» TRY IT
Repeat exactly the lines from the line containing "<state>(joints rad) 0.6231" to the last line of the listing, including both.

★ ★ ★ ★

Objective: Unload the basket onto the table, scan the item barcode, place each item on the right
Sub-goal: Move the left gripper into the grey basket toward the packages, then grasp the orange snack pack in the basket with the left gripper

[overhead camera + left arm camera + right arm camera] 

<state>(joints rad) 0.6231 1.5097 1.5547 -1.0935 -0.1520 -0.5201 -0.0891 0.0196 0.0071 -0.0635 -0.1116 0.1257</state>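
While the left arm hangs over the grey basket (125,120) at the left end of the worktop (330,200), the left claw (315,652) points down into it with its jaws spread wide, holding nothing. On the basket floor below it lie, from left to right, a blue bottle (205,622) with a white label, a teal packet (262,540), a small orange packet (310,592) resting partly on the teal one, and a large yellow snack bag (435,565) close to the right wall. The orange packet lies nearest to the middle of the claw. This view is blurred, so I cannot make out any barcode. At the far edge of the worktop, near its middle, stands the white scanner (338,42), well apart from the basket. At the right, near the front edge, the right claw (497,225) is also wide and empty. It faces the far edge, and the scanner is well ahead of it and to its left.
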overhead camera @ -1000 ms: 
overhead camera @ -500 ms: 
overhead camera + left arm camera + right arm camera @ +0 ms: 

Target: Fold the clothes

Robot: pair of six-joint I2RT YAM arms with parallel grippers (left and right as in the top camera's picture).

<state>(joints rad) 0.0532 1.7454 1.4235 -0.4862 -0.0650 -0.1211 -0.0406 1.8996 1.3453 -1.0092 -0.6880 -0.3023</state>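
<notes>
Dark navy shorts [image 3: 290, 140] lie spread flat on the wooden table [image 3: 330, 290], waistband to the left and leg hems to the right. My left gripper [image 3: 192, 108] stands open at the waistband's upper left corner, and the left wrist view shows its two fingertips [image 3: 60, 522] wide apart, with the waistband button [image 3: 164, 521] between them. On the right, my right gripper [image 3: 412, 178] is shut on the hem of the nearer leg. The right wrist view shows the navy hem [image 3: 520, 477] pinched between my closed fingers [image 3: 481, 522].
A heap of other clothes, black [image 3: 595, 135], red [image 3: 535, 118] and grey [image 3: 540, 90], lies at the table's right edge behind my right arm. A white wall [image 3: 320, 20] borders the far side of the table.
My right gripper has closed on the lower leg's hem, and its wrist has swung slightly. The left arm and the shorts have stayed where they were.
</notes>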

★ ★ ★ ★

» WRITTEN REPLY
<state>(joints rad) 0.6231 1.5097 1.5547 -1.0935 -0.1520 -0.5201 -0.0891 0.0196 0.0071 -0.0635 -0.1116 0.1257</state>
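While the left arm hangs over the grey basket (125,120) at the left end of the worktop (330,200), the left claw (315,652) points down into it with its jaws spread wide, holding nothing. On the basket floor below it lie, from left to right, a blue bottle (205,622) with a white label, a teal packet (262,540), a small orange packet (310,592) resting partly on the teal one, and a large yellow snack bag (435,565) close to the right wall. The orange packet lies nearest to the middle of the claw. This view is blurred, so I cannot make out any barcode. At the far edge of the worktop, near its middle, stands the white scanner (338,42), well apart from the basket. At the right, near the front edge, the right claw (497,225) is also wide and empty. It faces the far edge, and the scanner is well ahead of it and to its left.
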overhead camera @ -1000 ms: 
overhead camera @ -500 ms: 
overhead camera + left arm camera + right arm camera @ +0 ms: 

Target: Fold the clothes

Robot: pair of six-joint I2RT YAM arms with parallel grippers (left and right as in the top camera's picture).

<state>(joints rad) 0.0532 1.7454 1.4235 -0.4862 -0.0650 -0.1211 -0.0406 1.8996 1.3453 -1.0092 -0.6880 -0.3023</state>
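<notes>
Dark navy shorts [image 3: 290, 140] lie spread flat on the wooden table [image 3: 330, 290], waistband to the left and leg hems to the right. My left gripper [image 3: 192, 108] stands open at the waistband's upper left corner, and the left wrist view shows its two fingertips [image 3: 60, 522] wide apart, with the waistband button [image 3: 164, 521] between them. On the right, my right gripper [image 3: 412, 178] is shut on the hem of the nearer leg. The right wrist view shows the navy hem [image 3: 520, 477] pinched between my closed fingers [image 3: 481, 522].
A heap of other clothes, black [image 3: 595, 135], red [image 3: 535, 118] and grey [image 3: 540, 90], lies at the table's right edge behind my right arm. A white wall [image 3: 320, 20] borders the far side of the table.
My right gripper has closed on the lower leg's hem, and its wrist has swung slightly. The left arm and the shorts have stayed where they were.
</notes>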

A complete answer has now been given to the exercise.